Which lines of the data below contain "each"? Please show them all.

[AVAILABLE DATA — start]

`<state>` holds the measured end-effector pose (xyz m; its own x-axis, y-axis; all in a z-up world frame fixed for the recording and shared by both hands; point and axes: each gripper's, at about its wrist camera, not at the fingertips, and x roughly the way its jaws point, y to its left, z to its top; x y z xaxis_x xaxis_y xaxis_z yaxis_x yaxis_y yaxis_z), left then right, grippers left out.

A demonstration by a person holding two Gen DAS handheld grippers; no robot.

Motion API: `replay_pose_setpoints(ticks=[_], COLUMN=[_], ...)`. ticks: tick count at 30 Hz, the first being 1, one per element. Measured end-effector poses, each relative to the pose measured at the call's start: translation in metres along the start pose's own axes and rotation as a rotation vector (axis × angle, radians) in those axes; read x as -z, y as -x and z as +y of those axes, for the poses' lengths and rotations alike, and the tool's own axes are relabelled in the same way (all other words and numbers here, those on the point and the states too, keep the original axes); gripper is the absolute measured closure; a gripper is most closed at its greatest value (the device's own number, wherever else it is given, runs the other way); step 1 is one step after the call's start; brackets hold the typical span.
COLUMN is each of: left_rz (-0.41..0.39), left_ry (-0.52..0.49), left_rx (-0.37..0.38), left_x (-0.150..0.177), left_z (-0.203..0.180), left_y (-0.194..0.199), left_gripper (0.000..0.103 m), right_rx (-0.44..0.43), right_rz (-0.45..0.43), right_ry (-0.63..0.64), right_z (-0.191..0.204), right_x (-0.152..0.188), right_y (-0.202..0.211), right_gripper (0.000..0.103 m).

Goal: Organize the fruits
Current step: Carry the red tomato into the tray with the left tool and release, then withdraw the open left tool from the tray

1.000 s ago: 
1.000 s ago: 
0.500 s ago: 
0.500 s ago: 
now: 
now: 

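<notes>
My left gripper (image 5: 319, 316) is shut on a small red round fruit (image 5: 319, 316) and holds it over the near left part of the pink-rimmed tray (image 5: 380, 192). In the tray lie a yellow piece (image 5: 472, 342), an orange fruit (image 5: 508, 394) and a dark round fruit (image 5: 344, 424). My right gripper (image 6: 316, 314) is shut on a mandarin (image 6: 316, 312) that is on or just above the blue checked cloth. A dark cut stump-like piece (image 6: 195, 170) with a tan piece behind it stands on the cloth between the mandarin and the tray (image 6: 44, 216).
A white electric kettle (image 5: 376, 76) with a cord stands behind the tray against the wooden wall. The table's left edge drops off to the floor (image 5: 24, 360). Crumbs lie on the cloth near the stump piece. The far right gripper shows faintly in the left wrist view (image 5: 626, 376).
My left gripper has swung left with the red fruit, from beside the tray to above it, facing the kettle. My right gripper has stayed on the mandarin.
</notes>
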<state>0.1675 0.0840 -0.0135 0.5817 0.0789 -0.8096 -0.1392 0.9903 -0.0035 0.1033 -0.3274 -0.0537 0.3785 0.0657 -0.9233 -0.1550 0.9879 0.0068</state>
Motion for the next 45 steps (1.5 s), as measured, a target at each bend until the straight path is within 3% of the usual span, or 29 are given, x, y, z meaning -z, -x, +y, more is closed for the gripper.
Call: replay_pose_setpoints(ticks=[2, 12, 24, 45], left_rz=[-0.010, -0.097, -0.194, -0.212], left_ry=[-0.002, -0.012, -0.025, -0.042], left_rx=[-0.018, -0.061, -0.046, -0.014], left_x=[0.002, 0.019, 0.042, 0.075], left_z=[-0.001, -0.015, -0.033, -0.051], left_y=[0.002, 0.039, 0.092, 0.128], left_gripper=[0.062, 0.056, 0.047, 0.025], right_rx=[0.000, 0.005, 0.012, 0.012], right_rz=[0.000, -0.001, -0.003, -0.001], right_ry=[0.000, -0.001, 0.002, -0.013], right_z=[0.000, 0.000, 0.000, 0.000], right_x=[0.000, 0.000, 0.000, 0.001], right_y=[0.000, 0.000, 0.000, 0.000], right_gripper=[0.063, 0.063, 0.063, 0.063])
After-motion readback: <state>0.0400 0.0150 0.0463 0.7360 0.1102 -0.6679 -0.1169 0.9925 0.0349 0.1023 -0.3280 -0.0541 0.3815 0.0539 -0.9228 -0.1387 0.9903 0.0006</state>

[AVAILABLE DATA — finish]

→ ANSWER TO THIS EXERCISE
`<state>` holds the measured end-effector pose (xyz m; its own x-axis, y-axis; all in a z-up world frame fixed for the recording and shared by both hands; point and axes: each gripper's, at about its wrist camera, not at the fingertips, and x roughly the way its jaws point, y to its left, z to its top; x y z xaxis_x xaxis_y xaxis_z yaxis_x yaxis_y yaxis_z), left then right, grippers left out.
Motion API: `replay_pose_setpoints(ticks=[_], COLUMN=[_], ...)`. ticks: tick count at 30 Hz, the first being 1, one per element. Measured end-effector poses, each relative to the pose measured at the call's start: translation in metres along the start pose's own axes and rotation as a rotation vector (axis × angle, radians) in those axes; read x as -z, y as -x and z as +y of those axes, for the poses' lengths and rotations alike, and the tool's own axes are relabelled in the same way (all other words and numbers here, those on the point and the states too, keep the original axes); gripper is the absolute measured closure; a gripper is most closed at its greatest value (the device's own number, wherever else it is given, runs the other way); step 1 is one step after the call's start; brackets hold the typical span.
COLUMN is each of: left_rz (-0.41..0.39), left_ry (-0.52..0.49), left_rx (-0.37..0.38), left_x (-0.150..0.177), left_z (-0.203..0.180), left_y (-0.194..0.199), left_gripper (0.000..0.103 m), right_rx (-0.44..0.43), right_rz (-0.45..0.43), right_ry (-0.63..0.64), right_z (-0.191..0.204), right_x (-0.152..0.188), right_y (-0.202..0.211), right_gripper (0.000..0.103 m).
Motion for the next 45 steps (1.5 s), as measured, a target at each bend until the straight path is within 3% of the usual span, or 29 are given, x, y, z meaning -z, -x, +y, more is closed for the gripper.

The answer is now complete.